Thursday, 2 July 2020

A Reading List, and I Shill for a New Cookbook


It's been a time for reading lists; in lockdown I enjoyed discovering the books of T.H. White (The Goshawk and The Age of Scandal) and Evan S. Connell (Mrs Bridges) and reading Hillary Mantel's memoir (Giving Up the Ghost).
Sam Kriss also has a great reading list in Damage magazine, which features some of the best political writing I've read in ages - kind of a Leftist Spectator, if you get my drift, i.e. an honest journal, in a time when honesty is a rare and dangerous thing.

This is a reading list I compiled for PreKure a while back, of books most worth reading if you're interested in the nutrition-and-health ideas this blog has covered over the years.


The Perfect Health Diet, Paul and Shou-Ching Jaminet, 2012


This was one of the first “Paleo” books I read and, in my opinion, still one of the best. There are all sorts of sensible ideas, lots of references, and it’s not exclusively low carb.
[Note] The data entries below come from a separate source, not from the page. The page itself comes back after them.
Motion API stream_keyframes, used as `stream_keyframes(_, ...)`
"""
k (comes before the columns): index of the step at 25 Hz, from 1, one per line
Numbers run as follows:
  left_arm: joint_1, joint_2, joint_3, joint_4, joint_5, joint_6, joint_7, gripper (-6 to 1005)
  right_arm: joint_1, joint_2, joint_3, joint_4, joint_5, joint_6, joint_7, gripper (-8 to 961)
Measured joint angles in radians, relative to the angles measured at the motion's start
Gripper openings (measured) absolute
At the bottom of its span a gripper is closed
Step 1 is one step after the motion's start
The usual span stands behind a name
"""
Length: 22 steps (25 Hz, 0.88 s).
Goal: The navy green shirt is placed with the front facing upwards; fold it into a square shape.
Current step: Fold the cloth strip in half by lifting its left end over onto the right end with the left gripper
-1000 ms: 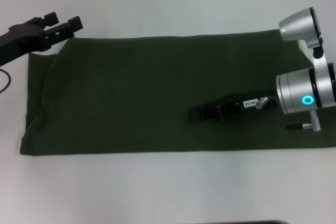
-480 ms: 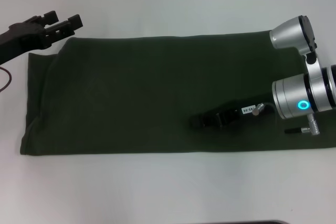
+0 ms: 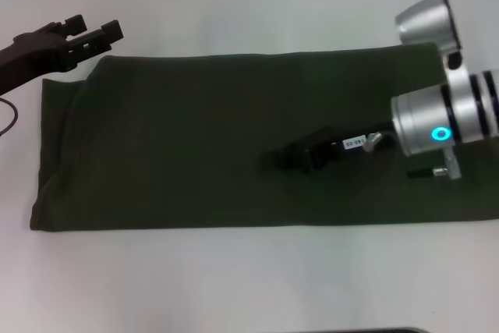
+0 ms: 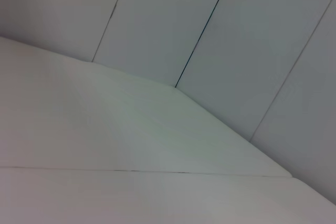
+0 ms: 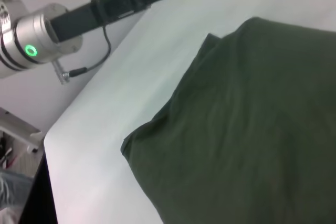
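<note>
Right claw (image 3: 273, 159) over flat, matte, oblong-folded navy green shirt (image 3: 179, 146).

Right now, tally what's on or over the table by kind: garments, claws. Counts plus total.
Garments: 1, the navy green shirt, folded into a long band on the white table.
Claws: 2, the left claw above the shirt's far left corner, the right claw over its middle.
Total: 3

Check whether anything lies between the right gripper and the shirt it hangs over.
Nothing visible does. The right gripper hangs over the middle of the navy green shirt, whose cloth beneath is bare. The left gripper sits off its far left corner.
</note>
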Motion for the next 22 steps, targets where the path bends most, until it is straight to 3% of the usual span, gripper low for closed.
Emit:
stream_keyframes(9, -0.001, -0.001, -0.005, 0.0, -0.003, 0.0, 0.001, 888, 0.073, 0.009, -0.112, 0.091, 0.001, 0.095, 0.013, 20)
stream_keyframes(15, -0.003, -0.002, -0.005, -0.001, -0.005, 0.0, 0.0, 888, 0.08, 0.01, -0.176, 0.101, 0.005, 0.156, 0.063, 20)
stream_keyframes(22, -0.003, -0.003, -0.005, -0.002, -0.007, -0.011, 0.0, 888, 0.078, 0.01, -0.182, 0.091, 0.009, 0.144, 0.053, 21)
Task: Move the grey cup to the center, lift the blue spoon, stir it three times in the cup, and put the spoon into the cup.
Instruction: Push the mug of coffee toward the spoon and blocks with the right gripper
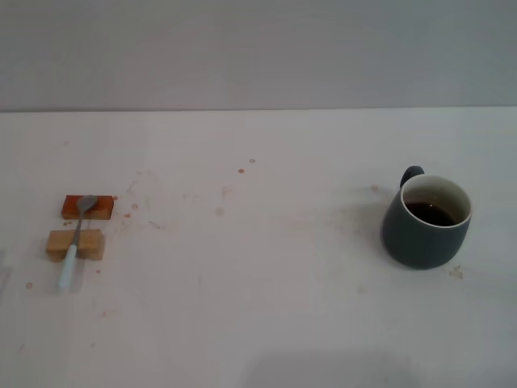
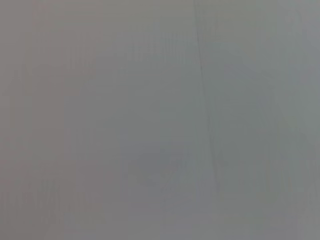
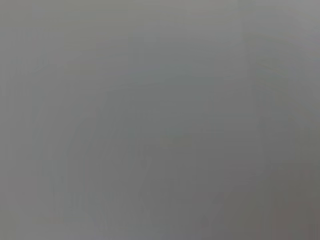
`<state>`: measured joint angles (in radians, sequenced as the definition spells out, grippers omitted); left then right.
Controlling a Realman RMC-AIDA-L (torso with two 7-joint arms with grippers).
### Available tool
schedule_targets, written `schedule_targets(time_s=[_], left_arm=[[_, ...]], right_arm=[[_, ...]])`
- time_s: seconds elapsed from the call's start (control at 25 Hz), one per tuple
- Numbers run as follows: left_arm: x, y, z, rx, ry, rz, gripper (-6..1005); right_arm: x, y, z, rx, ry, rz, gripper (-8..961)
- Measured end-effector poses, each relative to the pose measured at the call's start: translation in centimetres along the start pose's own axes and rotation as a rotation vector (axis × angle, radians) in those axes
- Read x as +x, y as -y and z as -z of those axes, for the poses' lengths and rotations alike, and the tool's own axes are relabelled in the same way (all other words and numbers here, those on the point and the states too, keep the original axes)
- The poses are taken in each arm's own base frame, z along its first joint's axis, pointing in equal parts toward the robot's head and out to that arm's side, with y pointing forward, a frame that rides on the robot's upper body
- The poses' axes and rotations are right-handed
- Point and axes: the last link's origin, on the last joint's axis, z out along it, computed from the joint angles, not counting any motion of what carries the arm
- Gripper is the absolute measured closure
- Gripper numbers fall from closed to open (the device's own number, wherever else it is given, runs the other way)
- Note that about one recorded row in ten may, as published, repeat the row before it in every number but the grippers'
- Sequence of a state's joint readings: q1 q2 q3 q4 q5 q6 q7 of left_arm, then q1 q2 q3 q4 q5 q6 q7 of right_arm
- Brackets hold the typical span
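Observation:
The grey cup (image 1: pixel 426 223) stands upright on the right side of the white table in the head view, its handle turned to the far side and a dark liquid inside. The blue spoon (image 1: pixel 76 242) lies at the left, its metal bowl resting on an orange block (image 1: pixel 87 207), its neck across a tan block (image 1: pixel 75 244) and its pale blue handle pointing toward the near edge. Neither gripper shows in any view. Both wrist views hold only a flat grey surface.
The white table (image 1: pixel 258 267) carries small brown stains and crumbs around its middle and near the cup. A grey wall runs along the table's far edge.

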<state>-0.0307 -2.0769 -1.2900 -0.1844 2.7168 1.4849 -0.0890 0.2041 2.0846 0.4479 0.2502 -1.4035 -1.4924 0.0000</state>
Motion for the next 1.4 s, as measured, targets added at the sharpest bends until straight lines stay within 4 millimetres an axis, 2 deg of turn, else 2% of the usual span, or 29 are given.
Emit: schedule_targets(time_s=[0.32,0.52,0.88,0.96,1.4], left_arm=[[0.0,0.0,0.0,0.000,0.000,0.000,165],[0.0,0.0,0.0,0.000,-0.001,0.000,165],[0.0,0.0,-0.1,-0.001,-0.002,0.000,166],[0.0,0.0,-0.1,-0.001,-0.003,0.000,166],[0.1,0.0,-0.2,-0.002,-0.005,0.000,166]], right_arm=[[0.7,-0.3,-0.7,-0.011,-0.051,0.005,954],[1.8,-1.0,-2.1,-0.026,-0.129,0.009,954],[3.1,-3.2,-4.7,-0.082,-0.243,0.023,954],[3.3,-4.2,-5.3,-0.109,-0.266,0.022,954],[3.8,-7.6,-6.2,-0.218,-0.325,0.026,954]])
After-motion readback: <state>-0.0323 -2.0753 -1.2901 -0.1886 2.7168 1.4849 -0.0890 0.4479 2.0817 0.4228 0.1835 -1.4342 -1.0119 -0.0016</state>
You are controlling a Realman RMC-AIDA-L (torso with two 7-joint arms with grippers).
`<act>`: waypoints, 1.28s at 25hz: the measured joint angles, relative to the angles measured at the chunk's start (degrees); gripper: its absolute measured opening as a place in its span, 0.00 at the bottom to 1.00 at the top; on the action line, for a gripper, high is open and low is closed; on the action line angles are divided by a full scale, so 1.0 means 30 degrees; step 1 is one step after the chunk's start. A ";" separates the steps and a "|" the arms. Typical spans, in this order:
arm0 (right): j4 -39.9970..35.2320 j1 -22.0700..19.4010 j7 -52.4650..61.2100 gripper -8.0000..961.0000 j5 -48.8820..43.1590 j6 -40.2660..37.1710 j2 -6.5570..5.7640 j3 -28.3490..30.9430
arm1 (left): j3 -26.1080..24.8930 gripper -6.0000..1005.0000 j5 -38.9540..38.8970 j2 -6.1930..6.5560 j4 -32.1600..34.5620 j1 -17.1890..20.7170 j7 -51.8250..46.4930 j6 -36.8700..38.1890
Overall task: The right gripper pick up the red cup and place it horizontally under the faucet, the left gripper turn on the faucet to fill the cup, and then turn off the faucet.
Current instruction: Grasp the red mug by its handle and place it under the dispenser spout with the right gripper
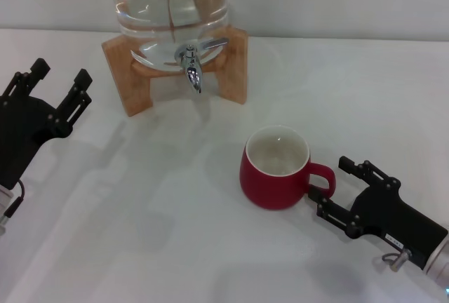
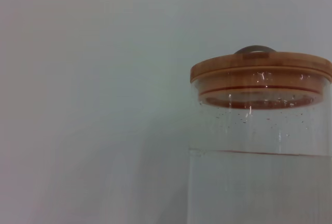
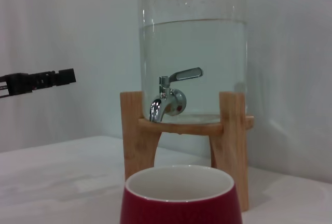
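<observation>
Squat glossy red ceramic mug (image 1: pixel 275 168) upright on white tabletop (image 1: pixel 175 233), directly ahead of black two-fingered right gripper (image 1: pixel 324 185), loop handle between its spread fingers but not yet pinched. Probably rigid, slick, breakable, empty so fairly light; best taken by handle or wall. Right arm low, nearly level. Left gripper (image 1: pixel 59 87) spread, raised beside chrome lever faucet (image 1: pixel 191 61), well apart
</observation>
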 joint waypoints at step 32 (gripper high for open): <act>0.0030 0.0643 -0.0783 0.76 0.0201 0.1648 0.0085 0.1437 | 0.0000 0.75 0.0000 0.0001 0.0001 -0.0162 0.0000 0.0000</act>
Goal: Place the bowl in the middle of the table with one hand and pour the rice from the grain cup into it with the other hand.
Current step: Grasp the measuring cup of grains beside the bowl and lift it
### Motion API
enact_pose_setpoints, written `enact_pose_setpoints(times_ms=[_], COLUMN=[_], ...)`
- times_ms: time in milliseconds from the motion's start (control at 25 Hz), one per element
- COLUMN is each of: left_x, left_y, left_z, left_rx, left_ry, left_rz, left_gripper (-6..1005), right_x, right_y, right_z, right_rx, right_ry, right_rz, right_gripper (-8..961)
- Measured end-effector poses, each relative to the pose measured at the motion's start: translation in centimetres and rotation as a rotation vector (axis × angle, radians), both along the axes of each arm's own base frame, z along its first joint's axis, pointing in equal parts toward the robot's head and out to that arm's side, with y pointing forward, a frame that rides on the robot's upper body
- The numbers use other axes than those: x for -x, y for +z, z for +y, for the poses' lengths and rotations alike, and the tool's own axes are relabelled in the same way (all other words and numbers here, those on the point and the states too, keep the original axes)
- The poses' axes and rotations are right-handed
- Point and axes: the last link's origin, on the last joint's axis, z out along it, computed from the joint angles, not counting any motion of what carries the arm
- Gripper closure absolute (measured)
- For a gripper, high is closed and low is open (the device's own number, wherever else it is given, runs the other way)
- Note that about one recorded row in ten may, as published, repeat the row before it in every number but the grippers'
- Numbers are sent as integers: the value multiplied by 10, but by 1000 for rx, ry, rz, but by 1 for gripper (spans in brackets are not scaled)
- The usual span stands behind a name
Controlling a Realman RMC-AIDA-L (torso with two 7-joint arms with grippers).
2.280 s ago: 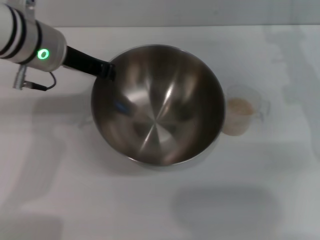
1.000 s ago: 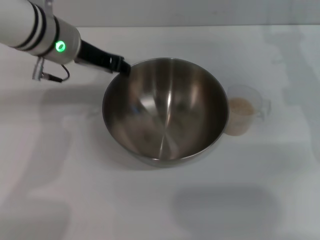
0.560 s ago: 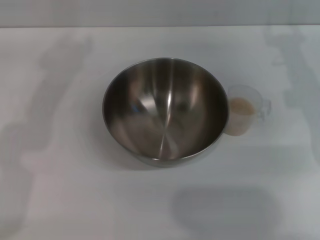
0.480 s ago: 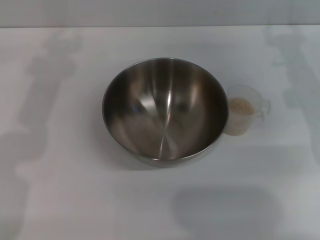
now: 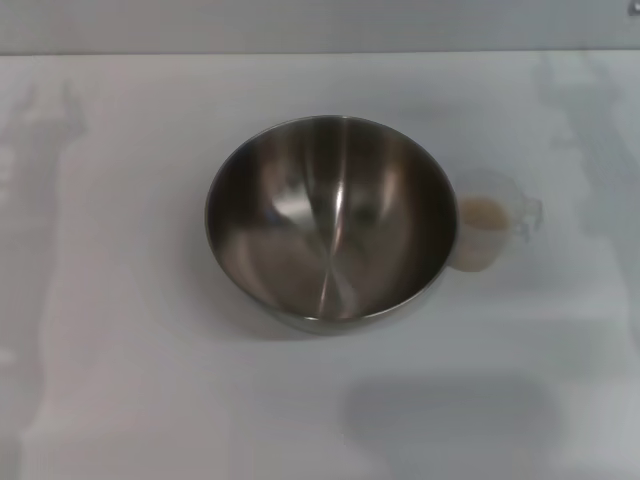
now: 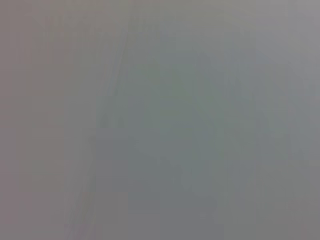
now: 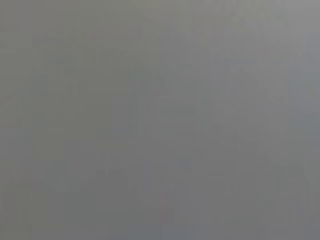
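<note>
Grain cup (image 5: pixel 488 232) touching bowl (image 5: pixel 330 222) on its right — probably right arm's reach | handle pointing right | grippers unseen — state unknown.

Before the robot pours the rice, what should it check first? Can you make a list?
1. Bowl standing near the middle of the table: ok.
2. Bowl empty inside: ok.
3. Grain cup upright, right beside the bowl: ok.
4. Rice still in the cup: ok.
5. Cup touching the bowl or just next to it: cannot tell.
6. A gripper ready at the cup: not ok, neither gripper is in view.
</note>
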Motion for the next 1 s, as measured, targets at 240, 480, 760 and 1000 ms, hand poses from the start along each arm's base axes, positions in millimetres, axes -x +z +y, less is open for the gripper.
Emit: enact_pose_setpoints(times_ms=[240, 480, 760, 1000], left_x=[15, 24, 27, 29], left_y=[-8, -11, -14, -19], left_z=[1, 8, 16, 20], left_rx=[138, 188, 205, 212], left_ry=[-76, -24, -1, 25], left_rz=[-25, -16, 0, 35], left_gripper=[596, 469, 218, 192], right_x=[-34, -52, -56, -64], right_y=[-11, -29, -60, -77], right_z=[-56, -110, -159, -186], right_rx=[-18, -35, 46, 94], right_ry=[-35, -109, -173, -261], right_rz=[108, 114, 68, -1], right_gripper=[437, 438, 438, 437])
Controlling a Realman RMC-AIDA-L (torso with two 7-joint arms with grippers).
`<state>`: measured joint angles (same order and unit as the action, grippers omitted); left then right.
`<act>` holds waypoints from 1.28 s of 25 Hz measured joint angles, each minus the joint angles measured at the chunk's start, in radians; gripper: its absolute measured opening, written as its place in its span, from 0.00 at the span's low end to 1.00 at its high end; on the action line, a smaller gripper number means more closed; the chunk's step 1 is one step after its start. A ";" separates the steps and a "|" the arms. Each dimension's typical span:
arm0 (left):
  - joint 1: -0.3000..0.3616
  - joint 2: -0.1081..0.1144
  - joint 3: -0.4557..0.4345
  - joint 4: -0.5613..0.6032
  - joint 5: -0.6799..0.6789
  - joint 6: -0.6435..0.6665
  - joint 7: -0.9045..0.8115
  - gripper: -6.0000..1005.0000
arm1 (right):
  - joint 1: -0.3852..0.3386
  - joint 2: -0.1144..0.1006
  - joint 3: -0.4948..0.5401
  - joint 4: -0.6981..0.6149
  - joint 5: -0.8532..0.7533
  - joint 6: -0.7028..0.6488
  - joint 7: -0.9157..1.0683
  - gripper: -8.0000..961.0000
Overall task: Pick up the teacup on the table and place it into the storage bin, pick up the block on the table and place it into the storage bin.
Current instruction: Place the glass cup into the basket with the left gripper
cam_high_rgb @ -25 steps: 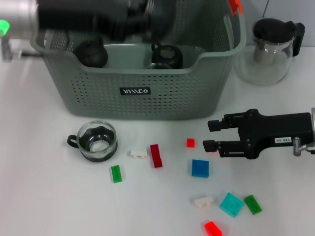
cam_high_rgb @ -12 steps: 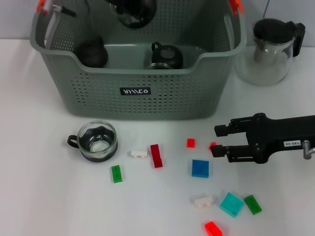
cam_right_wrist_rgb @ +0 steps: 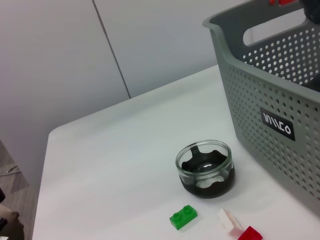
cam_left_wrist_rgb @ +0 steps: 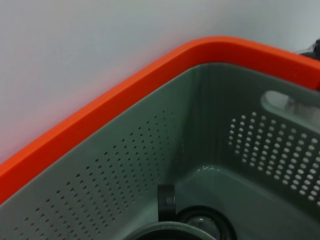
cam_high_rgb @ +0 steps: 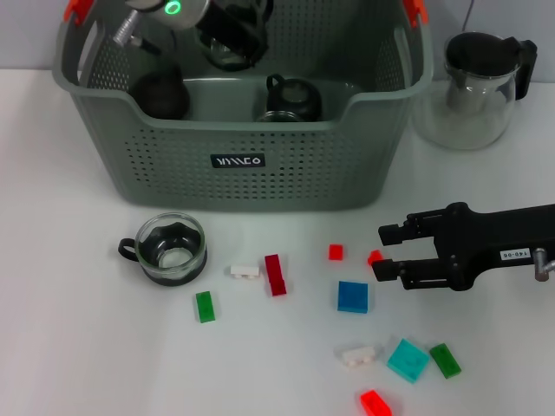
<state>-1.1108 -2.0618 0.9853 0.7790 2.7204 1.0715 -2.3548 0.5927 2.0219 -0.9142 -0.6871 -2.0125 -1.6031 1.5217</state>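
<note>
The grey-green storage bin [cam_high_rgb: 243,165] stands at the back of the table, with two dark teacups [cam_high_rgb: 290,98] on its floor. My left gripper [cam_high_rgb: 227,36] hangs over the bin's far side, shut on a glass teacup whose handle [cam_left_wrist_rgb: 166,202] shows in the left wrist view. Another glass teacup [cam_high_rgb: 172,249] with a black base sits on the table in front of the bin, also visible as the teacup [cam_right_wrist_rgb: 205,169]. My right gripper [cam_high_rgb: 380,251] lies low at the right, open, with a small red block [cam_high_rgb: 375,256] between its fingertips.
Loose blocks lie on the table: white [cam_high_rgb: 244,271], red [cam_high_rgb: 275,274], green [cam_high_rgb: 205,306], small red [cam_high_rgb: 336,251], blue [cam_high_rgb: 352,296], cyan [cam_high_rgb: 407,360] and several more toward the front. A glass teapot [cam_high_rgb: 477,82] with a black lid stands right of the bin.
The left arm has swung off the bin's front-left rim, and the held teacup has come down a little inside the bin. The right gripper slid right and now straddles the small red block.
</note>
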 joint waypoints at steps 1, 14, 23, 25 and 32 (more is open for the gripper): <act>-0.002 -0.004 0.006 -0.008 0.014 -0.019 -0.004 0.13 | 0.001 0.000 0.000 0.000 0.000 0.000 0.000 0.64; 0.002 -0.050 0.094 -0.040 0.055 -0.115 -0.006 0.14 | -0.008 0.008 0.006 0.000 0.000 0.007 -0.005 0.64; 0.016 -0.055 0.129 -0.042 0.058 -0.120 -0.007 0.15 | -0.012 0.008 0.008 0.000 0.000 0.010 -0.005 0.64; 0.018 -0.057 0.129 -0.043 0.060 -0.120 -0.005 0.16 | -0.013 0.008 0.008 0.000 0.000 0.010 -0.005 0.64; 0.032 -0.058 0.128 -0.029 0.071 -0.125 -0.005 0.39 | -0.014 0.008 0.008 0.000 0.000 0.009 -0.006 0.64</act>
<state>-1.0783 -2.1199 1.1138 0.7498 2.7914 0.9468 -2.3603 0.5788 2.0295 -0.9065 -0.6872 -2.0125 -1.5936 1.5156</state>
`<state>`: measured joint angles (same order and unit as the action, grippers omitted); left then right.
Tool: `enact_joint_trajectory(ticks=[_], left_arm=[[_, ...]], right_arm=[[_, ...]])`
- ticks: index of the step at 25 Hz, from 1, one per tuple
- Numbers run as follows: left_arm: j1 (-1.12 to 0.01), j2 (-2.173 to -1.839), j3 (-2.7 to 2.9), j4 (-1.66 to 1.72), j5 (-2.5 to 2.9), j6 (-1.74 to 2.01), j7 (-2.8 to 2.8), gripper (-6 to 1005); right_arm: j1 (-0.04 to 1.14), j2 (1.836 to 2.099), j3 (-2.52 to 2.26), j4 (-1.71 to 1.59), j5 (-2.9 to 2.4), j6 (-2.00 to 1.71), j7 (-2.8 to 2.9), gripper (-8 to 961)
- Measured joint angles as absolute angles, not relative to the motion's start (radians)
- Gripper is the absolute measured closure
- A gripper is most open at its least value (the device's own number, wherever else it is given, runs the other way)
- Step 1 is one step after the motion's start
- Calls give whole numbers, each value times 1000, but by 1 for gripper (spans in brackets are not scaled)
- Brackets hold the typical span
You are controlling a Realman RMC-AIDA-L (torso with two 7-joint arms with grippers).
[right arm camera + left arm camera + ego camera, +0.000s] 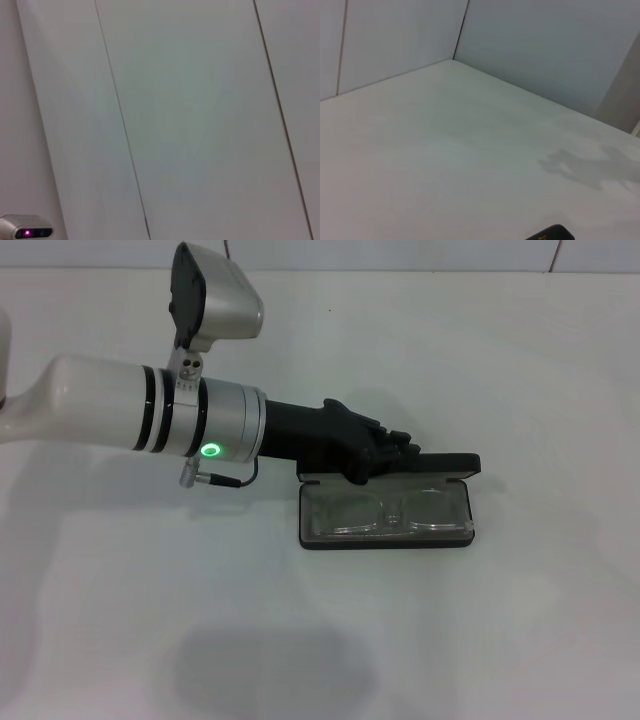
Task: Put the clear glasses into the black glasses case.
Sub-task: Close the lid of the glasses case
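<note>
The black glasses case lies open on the white desk, a little right of the middle of the head view, its long side running left to right. The tray faces up and the lid stands behind it along the far edge. The clear glasses rest inside the tray, lenses side by side, filling it nearly from end to end.

The left arm reaches in from the left edge of the head view, a green light glowing on its wrist. Its black left gripper sits at the far edge of the case, over the left part of the lid and the back rim of the tray. Whether it touches the lid, and whether its fingers are apart or closed, I cannot tell from this angle.

The left wrist view shows mostly bare desk and grey wall panels, with a black corner of the case at its lower edge.

The right gripper is not seen; the right wrist view shows only pale wall panels
</note>
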<state>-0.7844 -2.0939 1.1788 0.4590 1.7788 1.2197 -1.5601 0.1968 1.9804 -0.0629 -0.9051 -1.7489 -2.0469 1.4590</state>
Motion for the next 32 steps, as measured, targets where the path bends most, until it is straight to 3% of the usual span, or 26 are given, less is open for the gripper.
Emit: enact_joint_trajectory(ticks=[32], left_arm=[[-720,-2100,1274,449,1732,1298,-1453,835]], right_arm=[[223,1982,-63,-879,-1742,-2057,1457,842]])
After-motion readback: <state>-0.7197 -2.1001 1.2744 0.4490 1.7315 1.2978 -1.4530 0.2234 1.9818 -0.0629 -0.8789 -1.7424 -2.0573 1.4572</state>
Some of their theoretical objections to keto diets haven’t come to much, and can be taken with a grain of salt, but there’s so much of value here to compensate. As far as population health goes, this is a clever and coherent interpretation of the evidence.



The Daughter of Time, Josephine Tey, 1951


This amusing 1950’s British detective story is a “research thriller”. The action, such as it is, takes place in a hospital bed as an injured detective sends his friends to libraries in search of the evidence in the case of a well-known historical mystery. Tey’s genius, and the lasting appeal of this book (Christopher Hitchens called it one of the most important ever written) is to show us how the most cherished received beliefs can be based – if we look closely – on lies and hearsay, the suppression of evidence, and self-serving propaganda. (*cough* saturated fat *cough*) And when Tey’s detective comes around to her alternative hypothesis, he oversells it – we suspect the author’s bias by now, and already know the evidence is too corrupt to accept; so its very flaws help to make this book perfect. If you want to inoculate young adults against fake news without getting mired in any modern controversies, convince them to read The Daughter of Time.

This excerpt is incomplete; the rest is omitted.